### [Work to complete]
Report every line of the listing below in which the string "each" occurs.

**** Dataset section ****

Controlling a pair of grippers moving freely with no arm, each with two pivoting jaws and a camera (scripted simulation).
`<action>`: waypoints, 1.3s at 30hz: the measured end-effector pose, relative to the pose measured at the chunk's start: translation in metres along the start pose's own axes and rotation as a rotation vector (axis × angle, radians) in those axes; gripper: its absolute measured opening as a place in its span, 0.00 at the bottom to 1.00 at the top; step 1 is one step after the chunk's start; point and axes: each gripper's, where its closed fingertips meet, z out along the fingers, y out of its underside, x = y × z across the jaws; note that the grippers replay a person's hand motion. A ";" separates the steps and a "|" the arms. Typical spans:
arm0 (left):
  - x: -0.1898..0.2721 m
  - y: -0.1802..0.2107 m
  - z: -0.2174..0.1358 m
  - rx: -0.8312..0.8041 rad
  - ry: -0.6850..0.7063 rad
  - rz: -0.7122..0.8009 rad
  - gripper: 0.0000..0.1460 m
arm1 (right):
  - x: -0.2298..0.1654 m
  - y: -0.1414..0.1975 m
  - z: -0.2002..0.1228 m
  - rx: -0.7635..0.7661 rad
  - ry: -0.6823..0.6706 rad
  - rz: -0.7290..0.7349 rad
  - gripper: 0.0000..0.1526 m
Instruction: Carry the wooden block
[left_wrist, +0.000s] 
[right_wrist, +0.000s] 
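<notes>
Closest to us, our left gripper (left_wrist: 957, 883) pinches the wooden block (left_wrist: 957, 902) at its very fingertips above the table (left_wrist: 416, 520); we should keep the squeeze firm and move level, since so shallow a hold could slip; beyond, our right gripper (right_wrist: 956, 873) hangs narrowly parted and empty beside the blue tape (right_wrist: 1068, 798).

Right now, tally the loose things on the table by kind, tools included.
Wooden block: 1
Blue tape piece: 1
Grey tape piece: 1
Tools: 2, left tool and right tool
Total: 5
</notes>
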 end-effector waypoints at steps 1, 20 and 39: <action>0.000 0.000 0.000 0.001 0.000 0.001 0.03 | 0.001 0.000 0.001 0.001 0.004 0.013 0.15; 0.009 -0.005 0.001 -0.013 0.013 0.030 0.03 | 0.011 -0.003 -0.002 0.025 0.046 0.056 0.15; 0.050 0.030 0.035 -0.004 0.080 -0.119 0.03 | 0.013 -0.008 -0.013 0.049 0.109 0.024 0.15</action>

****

### [Task result]
Controlling a pair of grippers moving freely with no arm, each with two pivoting jaws and a camera (scripted simulation).
`<action>`: waypoints, 1.3s at 30hz: the measured end-effector pose, relative to the pose measured at the chunk's start: translation in metres along the start pose's own axes and rotation as a rotation vector (axis × angle, radians) in those axes; gripper: its absolute measured opening as a place in its span, 0.00 at the bottom to 1.00 at the top; step 1 is one step after the chunk's start; point and axes: each gripper's, where its closed fingertips meet, z out along the fingers, y out of its underside, x = y × z across the jaws; note that the grippers replay a person's hand motion. A ";" separates the steps and a "|" the arms. Typical spans:

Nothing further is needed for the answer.